Serine 33 and serine 37 are crucial for the binding of RITA to the p53 N-terminus. (A) Assessment of [¹⁴C]-RITA interaction with Np53 proteins carrying alanine substitutions of S33 or S33/S37 using band shift assay (8% TBE). Np53(S33/S37) binding to [¹⁴C]-RITA in vitro is negligible. Bands’ densities were quantified using ImageJ software and normalized to GST-tag. (B) Alignment of murine and human p53 N-termini. Highlighted are the sites for MDM2 interaction and the RITA-binding motif. (C,D) RITA does not bind to mouse Np53 proteins, spanning residues 1–64 and 1–85 as detected by band shift assay in 8% TBE gel and scintillation proximity assay (SPA). Np53(33/37) was used as a negative binding control in SPA assay. (E) Co-immunoprecipitation showed that RITA does not prevent p53/MDM2 interaction in TA3-Sth mouse cancer cells. C—control untreated sample, R—RITA-treated, N—nutlin-treated samples; dotted line represents different exposure time of this part of the membrane. (F). Mouse p53 in Myc- and Ras-transformed mouse embryonic fibroblasts (MEFs) is not induced by RITA (R) in contrast to nutlin (N). (G). RITA induces human p53 in SWAP MEF’s transfected with Ras and c-Myc as detected by western blot.

FIGURE 6

Serine 33 and serine 37 are required for RITA-induced rescue of p53 from inhibition by MDM2. (A) Co-expression of MDM2 along with wt or mutant p53(33/37) inhibits p53-dependent luciferase reporter in yeast-based reporter assay. 1 µM RITA (R) does not rescue the reporter driven by mutant p53(33/37). The t-student test was performed for statistical analysis, p < 0.05. N, nutlin. (B) wt p53 and mutant p53(33/37) were overexpressed using lentivirus in RKO TP53 ^−/− and SW 48 cancer cells. Wt p53 protein but not mutant p53(33/37) is induced by 1 µM RITA (R) as assessed by western blotting. Band density was assessed using ImageJ software and normalized to non-treated controls.

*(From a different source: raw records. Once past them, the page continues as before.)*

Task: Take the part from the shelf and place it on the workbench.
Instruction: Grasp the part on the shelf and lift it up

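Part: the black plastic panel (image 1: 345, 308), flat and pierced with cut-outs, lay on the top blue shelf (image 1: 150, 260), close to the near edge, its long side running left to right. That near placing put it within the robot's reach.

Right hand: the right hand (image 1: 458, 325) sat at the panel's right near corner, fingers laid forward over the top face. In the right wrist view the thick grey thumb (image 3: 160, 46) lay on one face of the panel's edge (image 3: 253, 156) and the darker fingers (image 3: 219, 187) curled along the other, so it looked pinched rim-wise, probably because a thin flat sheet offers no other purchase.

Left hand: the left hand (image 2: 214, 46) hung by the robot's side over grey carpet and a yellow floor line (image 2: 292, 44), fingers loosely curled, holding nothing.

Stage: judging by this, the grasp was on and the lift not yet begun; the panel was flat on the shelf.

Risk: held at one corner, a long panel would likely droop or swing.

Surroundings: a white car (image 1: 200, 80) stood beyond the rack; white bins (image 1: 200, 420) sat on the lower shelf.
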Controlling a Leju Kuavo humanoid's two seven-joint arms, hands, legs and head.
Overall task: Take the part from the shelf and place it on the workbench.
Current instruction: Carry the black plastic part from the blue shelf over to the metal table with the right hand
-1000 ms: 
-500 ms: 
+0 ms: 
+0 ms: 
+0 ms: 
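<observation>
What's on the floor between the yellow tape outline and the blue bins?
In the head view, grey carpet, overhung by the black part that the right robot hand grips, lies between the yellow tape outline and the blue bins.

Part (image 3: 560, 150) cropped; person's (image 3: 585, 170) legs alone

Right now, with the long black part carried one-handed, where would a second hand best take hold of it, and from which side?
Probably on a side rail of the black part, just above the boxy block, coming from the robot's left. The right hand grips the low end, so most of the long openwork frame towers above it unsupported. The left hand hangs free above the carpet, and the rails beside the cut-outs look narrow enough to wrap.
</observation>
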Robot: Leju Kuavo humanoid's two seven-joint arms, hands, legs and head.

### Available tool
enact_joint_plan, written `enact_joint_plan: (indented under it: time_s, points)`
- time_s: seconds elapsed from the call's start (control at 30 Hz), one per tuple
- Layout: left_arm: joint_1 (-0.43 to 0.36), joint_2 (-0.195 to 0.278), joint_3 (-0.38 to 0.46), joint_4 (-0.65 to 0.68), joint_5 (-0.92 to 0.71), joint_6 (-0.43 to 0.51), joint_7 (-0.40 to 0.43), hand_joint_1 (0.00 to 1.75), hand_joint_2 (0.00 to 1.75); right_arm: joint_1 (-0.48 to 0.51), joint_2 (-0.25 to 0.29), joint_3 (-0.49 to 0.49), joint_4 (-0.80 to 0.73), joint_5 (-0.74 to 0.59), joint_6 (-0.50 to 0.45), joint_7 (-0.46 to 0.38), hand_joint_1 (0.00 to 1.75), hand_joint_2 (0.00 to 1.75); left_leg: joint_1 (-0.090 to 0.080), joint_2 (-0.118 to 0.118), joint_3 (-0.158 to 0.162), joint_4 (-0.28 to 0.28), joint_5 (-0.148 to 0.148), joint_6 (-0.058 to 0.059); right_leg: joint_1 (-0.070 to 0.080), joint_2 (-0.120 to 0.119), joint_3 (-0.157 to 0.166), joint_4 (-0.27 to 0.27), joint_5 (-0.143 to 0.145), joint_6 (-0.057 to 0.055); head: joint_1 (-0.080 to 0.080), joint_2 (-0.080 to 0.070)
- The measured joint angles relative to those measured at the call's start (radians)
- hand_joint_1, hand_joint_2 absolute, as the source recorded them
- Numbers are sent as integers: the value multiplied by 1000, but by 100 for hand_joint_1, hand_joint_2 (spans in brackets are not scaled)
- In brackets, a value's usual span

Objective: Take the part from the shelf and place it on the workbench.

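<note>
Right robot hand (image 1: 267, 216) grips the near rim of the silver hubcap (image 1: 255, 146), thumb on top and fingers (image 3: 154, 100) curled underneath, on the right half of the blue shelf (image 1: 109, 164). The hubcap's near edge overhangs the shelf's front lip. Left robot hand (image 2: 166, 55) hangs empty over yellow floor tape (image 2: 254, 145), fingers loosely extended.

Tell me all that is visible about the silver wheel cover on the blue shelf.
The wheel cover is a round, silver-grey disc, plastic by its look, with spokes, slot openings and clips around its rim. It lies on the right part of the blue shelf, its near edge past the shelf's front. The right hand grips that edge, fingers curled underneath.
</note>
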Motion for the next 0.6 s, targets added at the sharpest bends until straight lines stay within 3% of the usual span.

N, nutlin. (C) RITA increases the secondary structure content in wt Np53 (left) but not in mutant Np53(33/37) (right) as detected by circular dichroism spectroscopy (CD). (D) nESI mass spectra (left) and drift tube ion mobility-mass spectrometry collision cross section distributions arising from arrival time distributions (right) for the [M + 6H]⁶⁺ analyte of wt Np53 in the absence and presence of RITA (top panel, and mutant Np53(33/37) in the absence and presence of RITA (bottom panel). Conformational families are depicted by coloured Gausian curves. wtNp53 undergoes a compaction event resulting in the induction of a novel conformational family shown in red. Mutant Np53(33/37) conformational spread is unaffected by RITA. (E) Protoporphyrin IX, an inhibitor of p53/MDM2 and p53/MDMX interactions, requires serine 33 and serine 37 for binding to Np53 as depicted in a fluorescent pull-down assay. (F) A scheme illustrating allosteric, reversible mechanism of RITA-induced inhibition of p53/MDM2 interaction. Binding of RITA shifts the balance towards p53 conformation with low affinity to MDM2.